Department of Pathology, The University of Texas Medical Branch, Galveston, Texas 77030, USA.
Alcohol Clin Exp Res. 2010 Nov;34(11):1937-47. doi: 10.1111/j.1530-0277.2010.01283.x.
Hepatic steatosis (fatty liver), an early and reversible stage of alcoholic liver disease, is characterized by triglyceride deposition in hepatocytes, which can advance to steatohepatitis, fibrosis, cirrhosis, and ultimately to hepatocellular carcinoma. In the present work, we studied altered plasma and hepatic lipid metabolome (lipidome) to understand the mechanisms and lipid pattern of early-stage alcohol-induced-fatty liver.
Male Fischer 344 rats were fed 5% alcohol in a Lieber-DeCarli diet. Control rats were pair-fed an equivalent amount of maltose-dextrin. After 1 month, animals were killed and plasma collected. Livers were excised for morphological, immunohistochemical, and biochemical studies. The lipids from plasma and livers were extracted with methyl-tert-butyl ether and analyzed by 750/800 MHz proton nuclear magnetic resonance (¹H NMR) and phosphorus (³¹P) NMR spectroscopy on a 600 MHz spectrometer. The NMR data were then subjected to multivariate statistical analysis.
Hematoxylin and Eosin and Oil Red O stained liver sections showed significant fatty infiltration.
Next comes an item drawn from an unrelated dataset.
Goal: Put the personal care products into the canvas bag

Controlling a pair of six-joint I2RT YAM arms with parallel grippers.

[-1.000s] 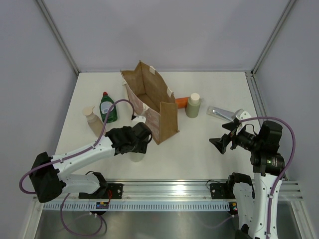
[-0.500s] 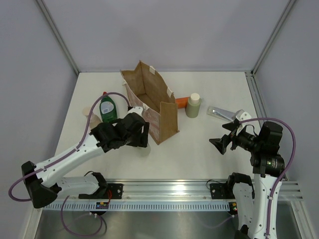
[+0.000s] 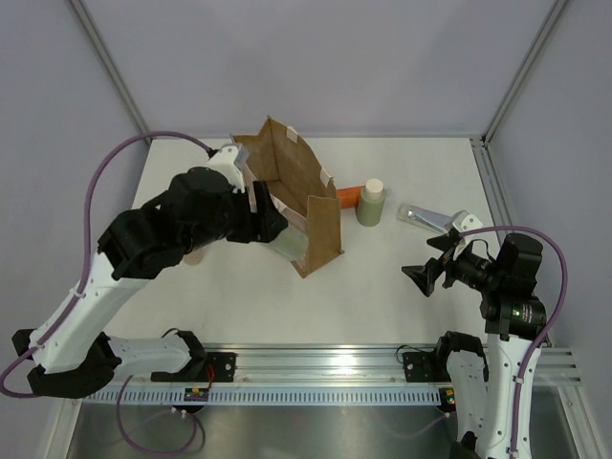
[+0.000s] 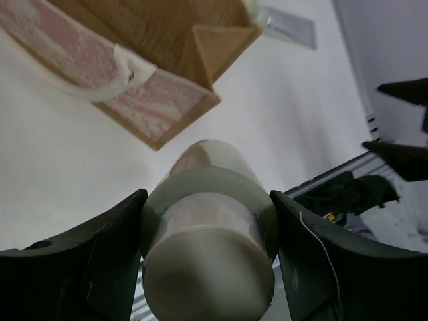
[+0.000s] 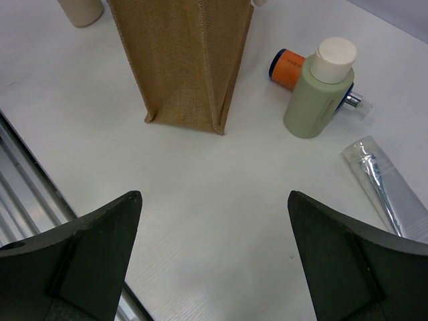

Immunohistochemical analysis of liver sections from ethanol-fed rats showed no inflammation (absence of CD3 positive cells) or oxidative stress (absence of malondialdehyde reactivity or 4-hydroxynonenal positive staining). Cluster analysis and principal component analysis of ¹H NMR data of lipid extracts of both plasma and livers showed a significant difference in the lipid metabolome of ethanol-fed versus control rats. ³¹P NMR data of liver lipid extracts showed significant changes in phospholipids similar to ¹H NMR data. ¹H NMR data of plasma and liver reflected several changes, while comparison of ¹H NMR and ³¹P NMR data offered a correlation among the phospholipids.
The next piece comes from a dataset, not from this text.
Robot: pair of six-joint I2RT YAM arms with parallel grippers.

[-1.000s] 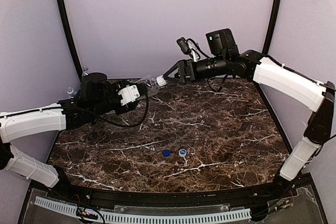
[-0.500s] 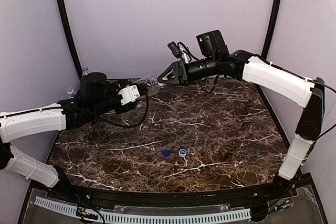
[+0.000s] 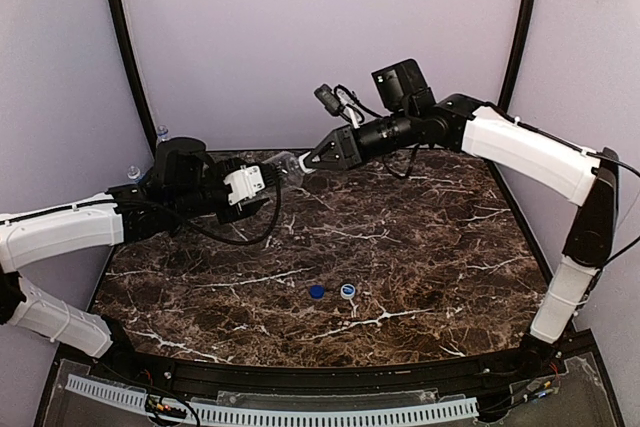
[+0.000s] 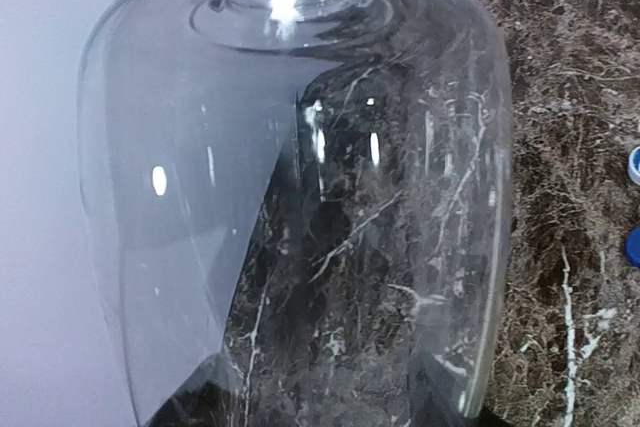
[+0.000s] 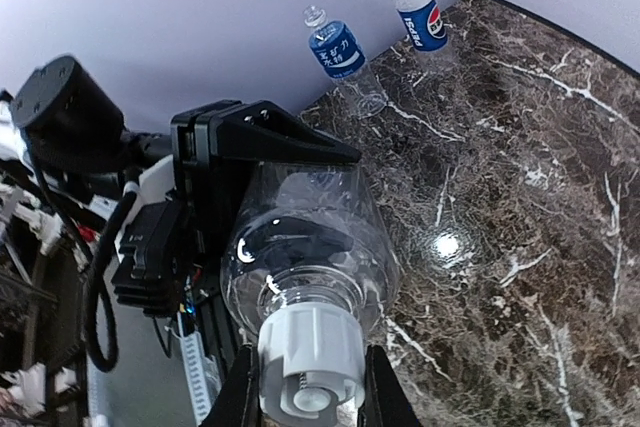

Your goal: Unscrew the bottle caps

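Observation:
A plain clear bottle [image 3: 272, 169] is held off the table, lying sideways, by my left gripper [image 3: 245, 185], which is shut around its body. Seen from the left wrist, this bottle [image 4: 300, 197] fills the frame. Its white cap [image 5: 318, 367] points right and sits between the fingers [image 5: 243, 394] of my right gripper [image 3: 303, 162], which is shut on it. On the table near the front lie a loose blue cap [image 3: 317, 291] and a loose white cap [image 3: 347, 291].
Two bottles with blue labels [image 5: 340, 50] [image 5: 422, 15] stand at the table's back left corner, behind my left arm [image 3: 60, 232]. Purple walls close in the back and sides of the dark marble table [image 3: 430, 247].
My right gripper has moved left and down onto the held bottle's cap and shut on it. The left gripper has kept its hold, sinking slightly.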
Our results show that alcohol consumption alters metabolism of cholesterol, triglycerides, and phospholipids that could contribute to the development of fatty liver. These studies also indicate that fatty liver precedes oxidative stress and inflammation. The similarities observed in plasma and liver lipid profiles offer a potential methodology for detecting early-stage alcohol-induced fatty liver disease by analyzing the plasma lipid profile.
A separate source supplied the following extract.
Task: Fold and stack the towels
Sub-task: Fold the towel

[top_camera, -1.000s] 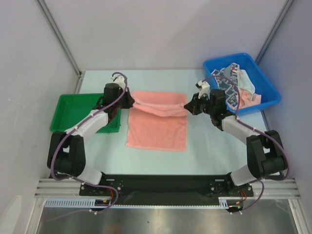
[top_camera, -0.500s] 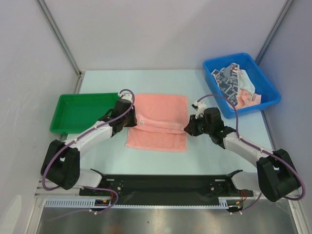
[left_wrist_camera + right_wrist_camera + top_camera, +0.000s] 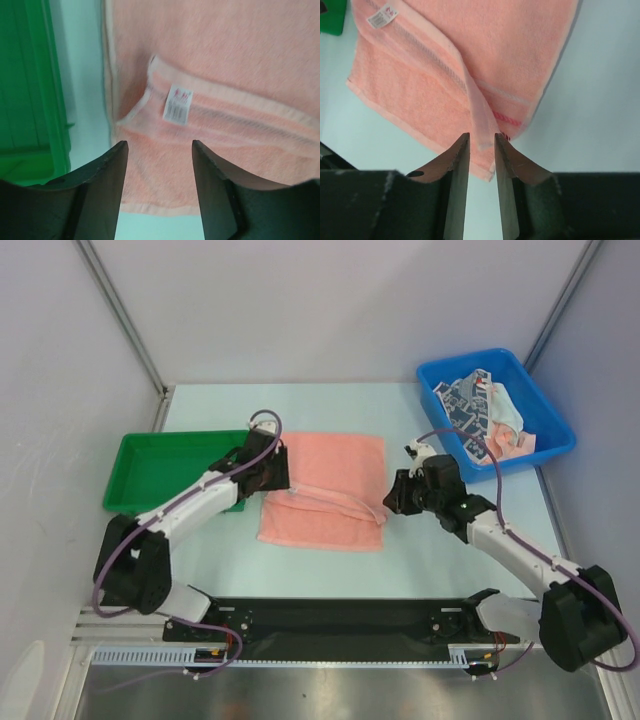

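Plain white walls close in a pale counter, with the two arms reaching out from its near edge. A salmon-pink towel lies flat in the middle of the counter, between the arms. Its far part is doubled over toward the near side, and the folded edge makes a ridge running across it from left to right. A small white tag shows on that folded band near the towel's left side.

The left fingers hover just over the towel's left edge, spread well apart with nothing between them but the cloth lying below. The right fingers are at the towel's right near corner, set narrow. A raised pleat of the pink cloth stands up in the slim gap between them. I cannot tell whether they actually pinch it or it only stands there.

A green tray sits on the counter just left of the towel, beside the left arm. At the far right corner a blue bin holds a heap of other towels: a navy-and-white patterned one, a white one and a bit of pink.
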`<state>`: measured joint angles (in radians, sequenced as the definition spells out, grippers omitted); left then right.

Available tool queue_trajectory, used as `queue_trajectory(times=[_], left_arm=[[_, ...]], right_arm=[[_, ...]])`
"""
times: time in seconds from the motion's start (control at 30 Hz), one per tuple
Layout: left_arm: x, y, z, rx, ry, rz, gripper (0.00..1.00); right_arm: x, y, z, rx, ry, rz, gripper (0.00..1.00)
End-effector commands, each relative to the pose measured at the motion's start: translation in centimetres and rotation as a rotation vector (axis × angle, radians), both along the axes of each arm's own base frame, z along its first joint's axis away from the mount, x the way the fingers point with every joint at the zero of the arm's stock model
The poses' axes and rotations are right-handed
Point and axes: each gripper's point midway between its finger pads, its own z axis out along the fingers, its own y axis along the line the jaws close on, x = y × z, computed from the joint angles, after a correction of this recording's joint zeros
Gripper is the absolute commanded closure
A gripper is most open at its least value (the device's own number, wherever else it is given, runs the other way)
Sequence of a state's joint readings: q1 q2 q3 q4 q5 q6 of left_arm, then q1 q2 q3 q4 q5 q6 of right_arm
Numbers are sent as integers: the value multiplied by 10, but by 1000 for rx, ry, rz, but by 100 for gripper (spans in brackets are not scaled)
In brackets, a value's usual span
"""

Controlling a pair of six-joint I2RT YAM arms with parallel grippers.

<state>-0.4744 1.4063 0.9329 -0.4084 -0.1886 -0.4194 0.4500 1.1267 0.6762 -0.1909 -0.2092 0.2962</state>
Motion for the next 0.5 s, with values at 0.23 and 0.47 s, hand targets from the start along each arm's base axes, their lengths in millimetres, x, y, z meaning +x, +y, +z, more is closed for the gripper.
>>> queue_trajectory(times=[0.23,0.47], left_arm=[[71,-31,-4,89,49,-133,36],[74,-31,-30,140,122,-182,37]], right_arm=[[46,31,-14,-60,27,68,66],[31,31,-34,-137,38,107,59]])
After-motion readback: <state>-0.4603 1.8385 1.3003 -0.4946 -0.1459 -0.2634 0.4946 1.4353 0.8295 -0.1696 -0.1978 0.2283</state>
肝脂肪变性(脂肪肝)是酒精性肝病的早期和可逆阶段,其特征是肝细胞内甘油三酯沉积,可进展为脂肪性肝炎、纤维化、肝硬化,最终发展为肝细胞癌。本研究旨在通过研究改变的血浆和肝脂质代谢组(脂质组)来了解早期酒精诱导性脂肪肝的机制和脂质模式。
雄性 Fischer 344 大鼠以 5%酒精喂养 Lieber-DeCarli 饮食。对照大鼠以等量的麦芽糖糊精喂养。1 个月后,处死动物并收集血浆。切除肝脏进行形态学、免疫组织化学和生化研究。用甲基叔丁基醚提取血浆和肝脏中的脂质,并在 600MHz 谱仪上用 750/800MHz 质子核磁共振(¹H NMR)和磷(³¹P)NMR 光谱分析。然后对 NMR 数据进行多元统计分析。
苏木精和伊红以及油红 O 染色的肝切片显示出明显的脂肪浸润。乙醇喂养大鼠肝组织切片的免疫组织化学分析显示无炎症(无 CD3 阳性细胞)或氧化应激(无丙二醛反应或 4-羟壬烯醛阳性染色)。血浆和肝脏脂质提取物¹H NMR 数据的聚类分析和主成分分析显示,乙醇喂养大鼠与对照组大鼠的脂质代谢组存在显著差异。肝脂质提取物的³¹P NMR 数据显示磷脂的变化与¹H NMR 数据相似。血浆和肝脏的¹H NMR 数据反映了几种变化,而比较¹H NMR 和 ³¹P NMR 数据提供了磷脂之间的相关性。
我们的研究结果表明,饮酒改变了胆固醇、甘油三酯和磷脂的代谢,这可能导致脂肪肝的发生。这些研究还表明,脂肪肝发生在氧化应激和炎症之前。血浆和肝脏脂质谱的相似性为通过分析血浆脂质谱检测早期酒精诱导性脂肪肝提供了一种潜在的方法。